From here on, I'll assume that the recording will be done in stereo. (For a good overview of stereo recording, see “Double Your Pleasure” in the June 2000 issue.) It is possible to create mono IR recordings, but monophonic reverb is significantly less realistic than stereo. Once preliminary preparations are squared away, the first choice to make is what microphone to use. (This will apply when using the sweep method as well.)
FIG. 2: A loud impulse, such as a gunshot, can overload a condenser mic and clip, as shown here.
Generally, condenser mics are more appropriate for capturing IRs. Their higher sensitivities are particularly suited to picking up the details in a reverb tail. Although most mic techniques in IR recording apply to both spike and sweep methods, condenser mics are easily overloaded by the high SPL of a gun going off nearby (see Fig. 2 and Web Clip 3). This introduces distortion at the microphone stage, regardless of gain settings. If that occurs, you can move farther away, or try switching to dynamic mics, which can better handle extreme transients. As a rule of thumb, make sure the gun is at least 50 feet away when using condensers.
There are other special considerations when using a gun. While setting levels, it's important to remember that the gun will produce a very loud, fast transient. The peak should have quite a bit of headroom to avoid clipping. But be careful: due to the extremely fast decay of the gunshot, level meters might not give an accurate reading of the peak level. If that is the case, you'll need to set the gain even lower than the meters indicate. The best way to make sure you have enough headroom is to listen closely to a test recording. In smaller spaces, you may need to use dynamic mics or switch methods if clipping can't be avoided.

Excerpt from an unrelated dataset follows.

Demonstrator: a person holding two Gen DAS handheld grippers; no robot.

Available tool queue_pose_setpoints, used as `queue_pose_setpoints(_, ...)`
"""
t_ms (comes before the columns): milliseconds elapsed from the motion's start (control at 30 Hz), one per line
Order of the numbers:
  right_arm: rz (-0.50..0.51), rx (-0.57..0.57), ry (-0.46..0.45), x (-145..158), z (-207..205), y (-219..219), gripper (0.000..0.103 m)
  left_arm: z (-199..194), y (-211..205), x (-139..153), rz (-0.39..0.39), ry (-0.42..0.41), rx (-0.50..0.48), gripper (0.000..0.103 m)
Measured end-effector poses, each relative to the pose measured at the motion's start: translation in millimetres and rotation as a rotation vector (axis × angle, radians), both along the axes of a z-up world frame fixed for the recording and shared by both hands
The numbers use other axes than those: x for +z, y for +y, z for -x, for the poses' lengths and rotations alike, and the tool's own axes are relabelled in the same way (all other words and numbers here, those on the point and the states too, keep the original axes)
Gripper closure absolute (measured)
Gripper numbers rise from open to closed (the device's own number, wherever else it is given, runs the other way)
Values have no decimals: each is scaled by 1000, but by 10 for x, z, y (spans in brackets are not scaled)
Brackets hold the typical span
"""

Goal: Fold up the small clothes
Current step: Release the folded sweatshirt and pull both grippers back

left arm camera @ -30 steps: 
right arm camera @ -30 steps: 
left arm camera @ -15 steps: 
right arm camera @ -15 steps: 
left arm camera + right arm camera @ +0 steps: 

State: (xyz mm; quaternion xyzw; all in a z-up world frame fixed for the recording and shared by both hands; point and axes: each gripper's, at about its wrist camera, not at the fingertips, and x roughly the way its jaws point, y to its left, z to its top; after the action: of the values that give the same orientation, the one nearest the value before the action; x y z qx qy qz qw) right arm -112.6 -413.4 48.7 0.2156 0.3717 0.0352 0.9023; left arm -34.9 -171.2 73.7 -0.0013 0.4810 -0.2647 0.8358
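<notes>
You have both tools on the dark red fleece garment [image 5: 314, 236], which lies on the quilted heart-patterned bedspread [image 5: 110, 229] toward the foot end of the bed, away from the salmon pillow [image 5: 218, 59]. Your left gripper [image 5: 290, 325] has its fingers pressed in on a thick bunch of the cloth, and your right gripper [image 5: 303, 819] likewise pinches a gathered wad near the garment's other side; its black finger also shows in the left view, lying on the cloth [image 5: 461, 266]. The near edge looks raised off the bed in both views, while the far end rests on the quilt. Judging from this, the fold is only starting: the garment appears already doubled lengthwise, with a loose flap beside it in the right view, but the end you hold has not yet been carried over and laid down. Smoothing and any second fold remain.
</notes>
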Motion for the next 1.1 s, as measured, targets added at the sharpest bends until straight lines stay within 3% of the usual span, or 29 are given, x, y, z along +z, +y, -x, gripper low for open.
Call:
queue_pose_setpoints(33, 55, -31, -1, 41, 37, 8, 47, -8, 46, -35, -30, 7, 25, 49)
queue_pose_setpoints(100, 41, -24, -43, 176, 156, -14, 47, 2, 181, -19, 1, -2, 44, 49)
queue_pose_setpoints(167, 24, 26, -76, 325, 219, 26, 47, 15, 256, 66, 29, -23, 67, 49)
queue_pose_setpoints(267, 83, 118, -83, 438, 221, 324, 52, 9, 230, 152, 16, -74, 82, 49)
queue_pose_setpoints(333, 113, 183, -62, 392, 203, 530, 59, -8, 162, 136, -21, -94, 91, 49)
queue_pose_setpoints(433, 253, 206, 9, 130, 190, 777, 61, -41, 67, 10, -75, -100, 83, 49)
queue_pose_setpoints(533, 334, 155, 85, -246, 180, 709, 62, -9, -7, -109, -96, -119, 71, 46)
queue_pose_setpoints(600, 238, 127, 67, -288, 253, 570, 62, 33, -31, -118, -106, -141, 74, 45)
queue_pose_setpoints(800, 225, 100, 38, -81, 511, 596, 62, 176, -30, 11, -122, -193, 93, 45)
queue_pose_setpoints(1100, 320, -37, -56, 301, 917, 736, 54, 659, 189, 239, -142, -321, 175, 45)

Once you've gotten past the pitfalls of distortion, decide what effect you want from the IR. Microphone placement will affect the output when the IR is used, as if the processed material were recorded with that setup. Unless you're looking for a special effect, the mic technique you use will probably be similar to standard distant stereo-recording techniques. With explosive techniques, it is nearly impossible to record much direct signal because of the extreme SPL. However, the goal is to capture reverb, not direct signal, which can be added later at the convolution stage.
FIG. 3: Sound travels in a random path within a space, reflecting off walls on its way to the mics. As a result, the sound arrives at slightly different times at each mic. A near-coincident configuration is best suited to capturing this effect and helps ensure that the recorded sound has a sense of space and directionality.
Start by thinking about how you might mic an instrument in the room. A practical way to find good spots to set up might look a little silly but is worthwhile. Slowly move around the room, loudly clapping your hands each time you change position. Listen carefully to the reflected sound after each clap. This will help in finding a “sweet spot” that has the sound you're looking for. To get a more accurate picture of what the mics will pick up when you're spiking the room from a distance, have a friend stand still and clap while you move around. When using the sweep method, you can play dry recordings over a loudspeaker to get similar information.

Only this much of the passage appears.